__Activity__.
What is needed is a copy of each line in the listing below that contains "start".

__Source data__.
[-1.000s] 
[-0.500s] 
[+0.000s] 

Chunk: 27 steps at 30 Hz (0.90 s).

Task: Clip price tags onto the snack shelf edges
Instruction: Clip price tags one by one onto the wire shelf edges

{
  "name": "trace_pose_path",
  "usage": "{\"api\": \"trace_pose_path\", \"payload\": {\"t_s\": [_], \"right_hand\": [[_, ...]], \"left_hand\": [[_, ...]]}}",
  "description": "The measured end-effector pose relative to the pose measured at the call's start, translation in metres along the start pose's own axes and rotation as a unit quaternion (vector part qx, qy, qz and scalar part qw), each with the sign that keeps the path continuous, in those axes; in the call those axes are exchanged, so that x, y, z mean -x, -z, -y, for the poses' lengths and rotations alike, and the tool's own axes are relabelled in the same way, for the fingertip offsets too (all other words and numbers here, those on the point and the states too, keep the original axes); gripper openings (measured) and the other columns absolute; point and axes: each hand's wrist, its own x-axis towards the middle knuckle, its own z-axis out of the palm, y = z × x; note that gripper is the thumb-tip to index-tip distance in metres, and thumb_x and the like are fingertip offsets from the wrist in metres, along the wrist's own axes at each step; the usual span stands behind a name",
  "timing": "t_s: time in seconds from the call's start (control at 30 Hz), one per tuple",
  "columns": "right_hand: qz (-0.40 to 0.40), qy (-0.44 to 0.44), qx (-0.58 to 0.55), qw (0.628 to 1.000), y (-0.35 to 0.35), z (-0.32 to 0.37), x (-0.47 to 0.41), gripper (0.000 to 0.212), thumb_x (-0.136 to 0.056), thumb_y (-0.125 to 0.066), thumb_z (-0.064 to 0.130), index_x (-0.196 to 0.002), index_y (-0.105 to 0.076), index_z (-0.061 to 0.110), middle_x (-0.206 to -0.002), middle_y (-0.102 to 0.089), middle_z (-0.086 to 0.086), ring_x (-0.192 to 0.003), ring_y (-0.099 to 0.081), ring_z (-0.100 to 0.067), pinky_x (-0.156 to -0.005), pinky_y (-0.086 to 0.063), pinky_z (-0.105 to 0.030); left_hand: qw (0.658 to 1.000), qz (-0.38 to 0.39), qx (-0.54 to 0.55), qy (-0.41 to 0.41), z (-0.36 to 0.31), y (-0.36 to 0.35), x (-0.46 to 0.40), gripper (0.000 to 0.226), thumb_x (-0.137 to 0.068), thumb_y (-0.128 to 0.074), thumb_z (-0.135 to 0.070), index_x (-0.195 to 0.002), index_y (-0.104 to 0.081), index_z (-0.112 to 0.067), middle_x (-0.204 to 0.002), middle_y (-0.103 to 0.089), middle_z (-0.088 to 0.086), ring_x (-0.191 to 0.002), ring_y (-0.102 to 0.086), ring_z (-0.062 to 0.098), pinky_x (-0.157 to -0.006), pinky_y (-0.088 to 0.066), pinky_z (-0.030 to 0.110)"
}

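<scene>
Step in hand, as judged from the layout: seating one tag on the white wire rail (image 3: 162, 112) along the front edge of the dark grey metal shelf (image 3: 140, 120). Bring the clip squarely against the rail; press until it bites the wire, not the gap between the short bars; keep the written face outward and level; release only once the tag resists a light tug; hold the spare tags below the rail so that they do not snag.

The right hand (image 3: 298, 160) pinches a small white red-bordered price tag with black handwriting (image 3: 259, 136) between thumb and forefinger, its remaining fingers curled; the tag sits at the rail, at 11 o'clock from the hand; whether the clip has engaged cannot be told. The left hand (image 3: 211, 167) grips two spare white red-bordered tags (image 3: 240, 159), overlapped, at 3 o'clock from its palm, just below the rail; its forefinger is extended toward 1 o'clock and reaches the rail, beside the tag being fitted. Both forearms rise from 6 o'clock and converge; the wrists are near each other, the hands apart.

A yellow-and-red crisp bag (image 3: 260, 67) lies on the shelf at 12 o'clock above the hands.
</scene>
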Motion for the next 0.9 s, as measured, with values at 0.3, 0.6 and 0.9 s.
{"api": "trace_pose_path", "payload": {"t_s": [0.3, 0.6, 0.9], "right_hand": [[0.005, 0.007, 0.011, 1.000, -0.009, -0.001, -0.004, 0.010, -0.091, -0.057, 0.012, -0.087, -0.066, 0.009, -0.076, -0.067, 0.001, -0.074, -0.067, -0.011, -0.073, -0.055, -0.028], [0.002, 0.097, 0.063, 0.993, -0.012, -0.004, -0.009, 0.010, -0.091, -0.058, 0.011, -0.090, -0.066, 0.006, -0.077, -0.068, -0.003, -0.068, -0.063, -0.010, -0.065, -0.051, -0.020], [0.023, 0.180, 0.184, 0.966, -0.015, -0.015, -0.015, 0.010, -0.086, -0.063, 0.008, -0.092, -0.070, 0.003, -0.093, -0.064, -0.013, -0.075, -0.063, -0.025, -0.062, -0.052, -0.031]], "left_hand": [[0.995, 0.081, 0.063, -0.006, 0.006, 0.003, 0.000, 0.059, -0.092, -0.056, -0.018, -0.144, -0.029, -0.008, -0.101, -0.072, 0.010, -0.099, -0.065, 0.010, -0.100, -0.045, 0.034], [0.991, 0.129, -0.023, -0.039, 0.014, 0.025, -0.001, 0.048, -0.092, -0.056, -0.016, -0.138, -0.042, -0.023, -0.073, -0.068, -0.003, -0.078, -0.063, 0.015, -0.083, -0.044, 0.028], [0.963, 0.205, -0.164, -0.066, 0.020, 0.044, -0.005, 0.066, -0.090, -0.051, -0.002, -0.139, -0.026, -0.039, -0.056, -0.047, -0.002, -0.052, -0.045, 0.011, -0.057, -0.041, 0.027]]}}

__Output for this exercise__.
  "description": "The measured end-effector pose relative to the pose measured at the call's start, translation in metres along the start pose's own axes and rotation as a unit quaternion (vector part qx, qy, qz and scalar part qw), each with the sign that keeps the path continuous, in those axes; in the call those axes are exchanged, so that x, y, z mean -x, -z, -y, for the poses' lengths and rotations alike, and the tool's own axes are relabelled in the same way, for the fingertip offsets too (all other words and numbers here, those on the point and the states too, keep the original axes); gripper openings (measured) and the other columns absolute; point and axes: each hand's wrist, its own x-axis towards the middle knuckle, its own z-axis out of the palm, y = z × x; note that gripper is the thumb-tip to index-tip distance in metres, and thumb_x and the like are fingertip offsets from the wrist in metres, along the wrist's own axes at each step; the usual span stands behind a name",
  "timing": "t_s: time in seconds from the call's start (control at 30 Hz), one per tuple",

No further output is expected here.